Indian slaves was at the center of the English empire’s development in the

American South. The trade in Indian slaves was the most important factor

affecting the South in the period 1670 to 1715: its impact was felt from

Arkansas to the Carolinas and south to the Florida Keys” (p. 7). He adds that

the “Indian slave trade provided the strongest link between the South’s many

peoples in the late seventeenth and early eighteenth centuries” (p. 9). These

are bold claims that can only be supported by careful demonstration of the ways

that the Indian slave trade worked and some quantitative evidence revealing the

actual number of individuals captured and sold for their labor.

To his substantial credit, Gallay shows how the business operated and he makes

a valiant effort to estimate the number of individuals enslaved. The evidence

enables him to describe how individuals and even groups became ensnared. But it

is less useful as a source for quantitative measures for the entire Indian

slave trade. The most important numbers appear in a single table (on p. 299).

Here Gallay carefully separates the number of slaves from various places or

indigenous nations and estimates that from 1670 to 1715 there were between

24,000 and 51,000 Natives enslaved in the entire “South.” The region includes

Florida, which lost the most individuals to slavery, through the southeast to

the lower Mississippi Valley. There were significant differences between the

trade in Native slaves and the African slave trade. Gallay believes that the

commerce in Indian bodies and labor “was akin more to the resale of Africans

from the West Indies than to the African slave trade” (p. 314). But despite the

differences in terms of final destinations and the scale of the trade, Gallay

recognizes that slavery in this period in the Americas meant the same for

Africans and Native Americans: “removal from their homes, denial of their

rights and basic humanity, subjection to lifelong servitude, and the passage of

slave status from mother to child” (p. 314).

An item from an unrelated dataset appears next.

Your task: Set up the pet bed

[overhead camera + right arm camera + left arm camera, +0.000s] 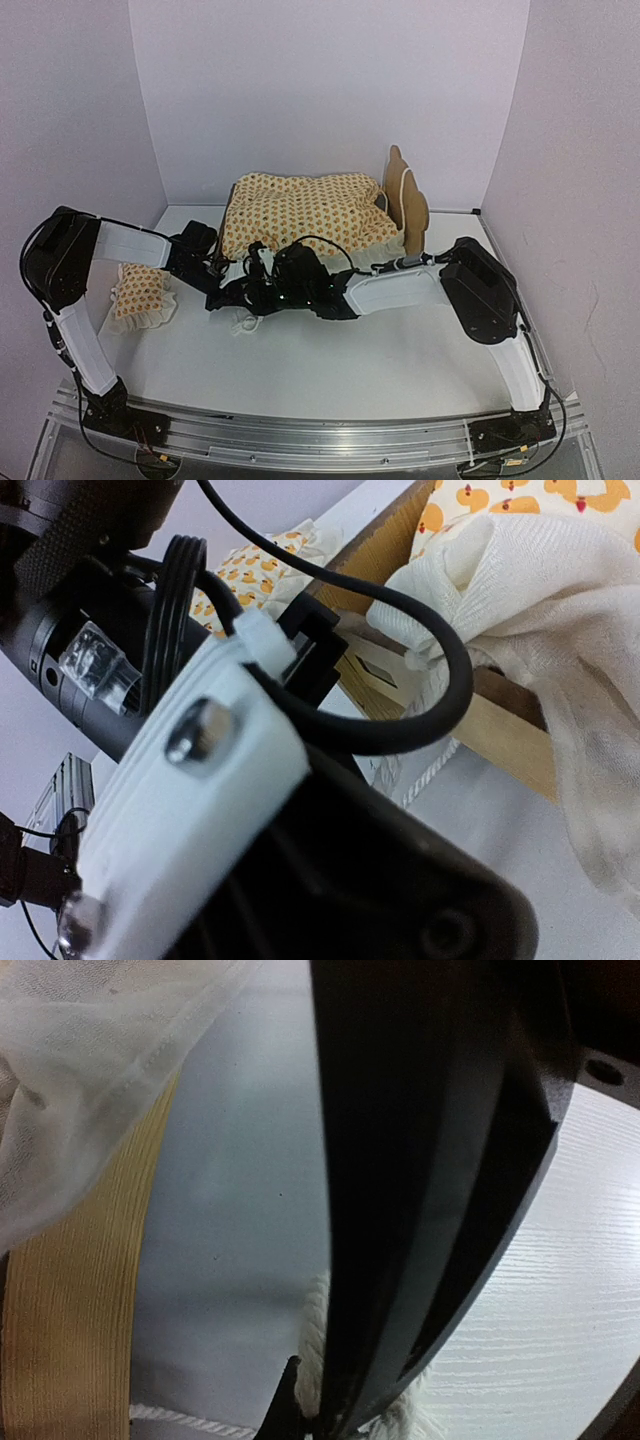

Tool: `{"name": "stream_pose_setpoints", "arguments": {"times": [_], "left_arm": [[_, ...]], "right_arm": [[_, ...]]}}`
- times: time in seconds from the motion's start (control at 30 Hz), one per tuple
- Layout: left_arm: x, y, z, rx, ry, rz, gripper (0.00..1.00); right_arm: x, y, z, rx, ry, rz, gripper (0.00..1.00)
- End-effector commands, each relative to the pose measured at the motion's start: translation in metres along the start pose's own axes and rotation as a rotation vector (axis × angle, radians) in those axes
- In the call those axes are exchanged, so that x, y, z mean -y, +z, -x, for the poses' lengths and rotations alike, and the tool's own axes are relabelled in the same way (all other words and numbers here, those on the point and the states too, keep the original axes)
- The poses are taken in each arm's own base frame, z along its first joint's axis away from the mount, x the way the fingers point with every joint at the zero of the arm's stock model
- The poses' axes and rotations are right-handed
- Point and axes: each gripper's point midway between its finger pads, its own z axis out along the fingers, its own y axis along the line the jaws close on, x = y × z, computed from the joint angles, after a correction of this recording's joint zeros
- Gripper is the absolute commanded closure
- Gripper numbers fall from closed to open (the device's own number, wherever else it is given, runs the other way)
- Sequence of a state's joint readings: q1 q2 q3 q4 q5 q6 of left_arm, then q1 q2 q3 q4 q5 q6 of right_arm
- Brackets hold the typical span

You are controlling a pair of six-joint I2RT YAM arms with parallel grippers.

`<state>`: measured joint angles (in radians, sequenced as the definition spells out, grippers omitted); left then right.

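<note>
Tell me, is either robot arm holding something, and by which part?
The jaws of the left arm seem shut on the white twisted cord beside the bed frame. Those of the right arm are hidden; cannot tell.

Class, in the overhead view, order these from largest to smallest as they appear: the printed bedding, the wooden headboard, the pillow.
1. The printed bedding, clearly largest.
2 and 3. The wooden headboard and the pillow cover similar areas; the headboard is seen nearly edge-on, so no ranking.
</note>
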<state>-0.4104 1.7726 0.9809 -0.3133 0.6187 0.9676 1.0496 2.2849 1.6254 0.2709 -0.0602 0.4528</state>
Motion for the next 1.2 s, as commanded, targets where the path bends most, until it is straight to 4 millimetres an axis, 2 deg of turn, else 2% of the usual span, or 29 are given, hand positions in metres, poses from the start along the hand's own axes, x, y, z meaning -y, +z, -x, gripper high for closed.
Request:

The trade in Native slaves came to an end when colonists devoted more of their

efforts to purchasing Africans. By the end of the 1710s the British came to

realize that the capture and sale of Indian slaves was more difficult for them

than participating in the transatlantic African slave trade. The enslavement of

Indians was also a problem for the Spanish and French in the region. Yet though

Gallay describes these other Europeans’ attitudes towards the taking of

captives and the use of forced labor, in the end this is primarily a book about

the British and their ability to overcome internal divisions, ignore their

earlier claims that they would avoid mistreating Indians, and embrace a system

of labor exploitation that sent Native men, women, and children far from their

homes. Later scholars might be able to provide more accurate measures of the

scale of the trade, but Gallay’s work will remain crucial for anyone who wants

to know how the various peoples of the South interacted in the colonial period.

Peter C. Mancall, Professor of History at the University of Southern

California and the President, from 2002 to 2004, of the Forum on European

Expansion and Global Interaction, is the author (with Eric Hinderaker) of At

the Edge of Empire: The British Backcountry in North America, forthcoming

in May 2003 from Johns Hopkins University Press.